Now, I'm not really a fan of traditional red velvet with the cream cheese frosting. It just...doesn't do it for me. So when I wanted to come up with a red velvet recipe I knew that there also had to be a major chocolate component and instead of a cream cheese based frosting this gets top with vanilla bean ice cream. This is so warm, so chocolatey, so decadent. The color is also very rich and saturated and makes this not just incredible to eat but incredible to look at too.
A couple tips:
1. Red food coloring is very potent and will stain everything easily. I mean everything....your hands, countertops, clothing. Be very careful when pouring and stirring, and definitely put the cap on the bottle as soon as you're done pouring. Trust me, you do not want a red food coloring spill.
2. Before placing this in the oven I sprinkled a few extra chocolate chips on the top.
3. Make sure you're not using a deep pie pan, if you are the pie filling won't be quite high enough to meet the crust.
This red velvet chocolate chip cookie pie is best served warm. Make sure to pop it in the microwave a bit then scoop a nice big serving of vanilla bean ice cream.
-Refrigerated pie crust (you can make your own but I'm all for saving time here)
-3/4 cup all purpose flour
-3/4 cup white sugar
-3/4 cup dark brown sugar
-1 stick butter, softened
-1 tablespoon cocoa powder
-1/2 teaspoon red food coloring
-1/4 teaspoon vanilla extract
-1 cup semi-sweet chocolate chips (plus a handful more to sprinkle over top)
1. Heat your oven to 350. Pre-bake your pie dough for 10 minutes, make sure you've pricked the bottom with a fork a few times to avoid it bubbling up. After crust has pre-baked, reduce oven heat to 325.
2. With your mixer, beat the eggs for 3 minutes until foamy. Then beat in both the white and brown sugars, flour, and the softened butter.
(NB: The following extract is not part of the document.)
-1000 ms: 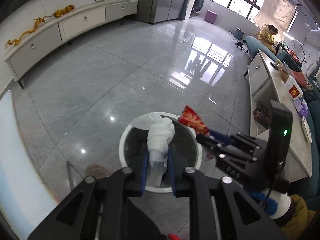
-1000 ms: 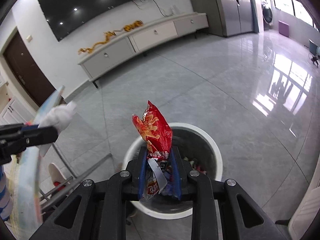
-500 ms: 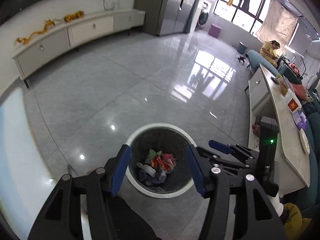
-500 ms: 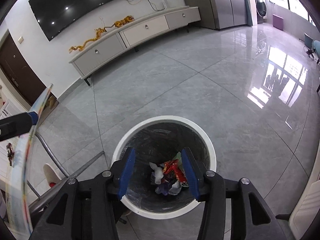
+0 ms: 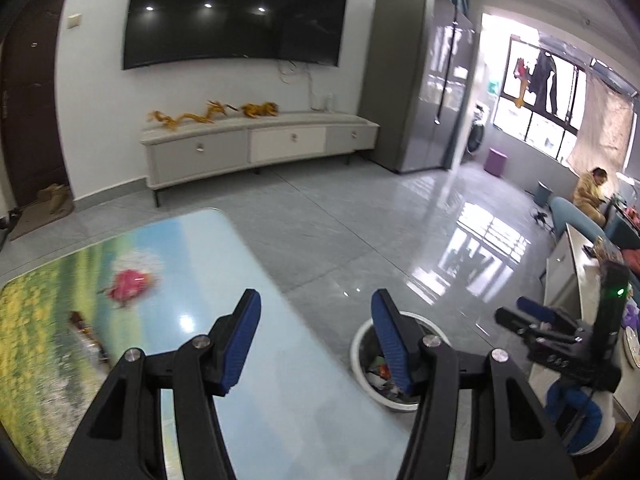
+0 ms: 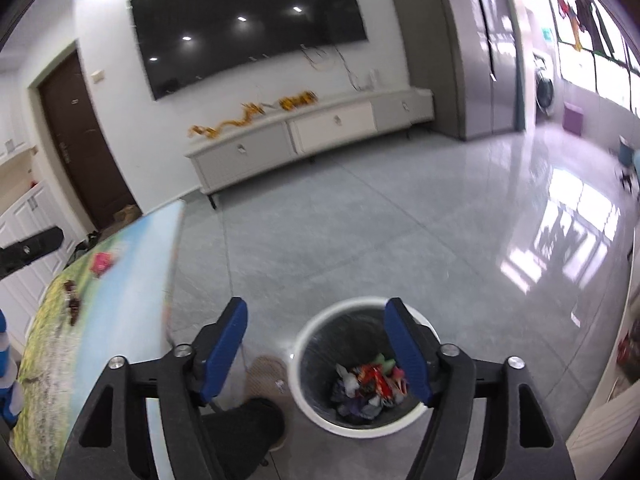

3. Remove from mixer and by hand, stir in the red food coloring, cocoa, and vanilla. Lastly, fold in the chocolate chips. Pour into pie shell and sprinkle the top of the piece with a few extra chocolate chips. Bake for 50-60 minutes until a knife comes out clean from the center of the pie. I check it at 50 minutes, then add a few minutes at a time if the center is not quite done yet.
Serve warm with vanilla bean ice cream!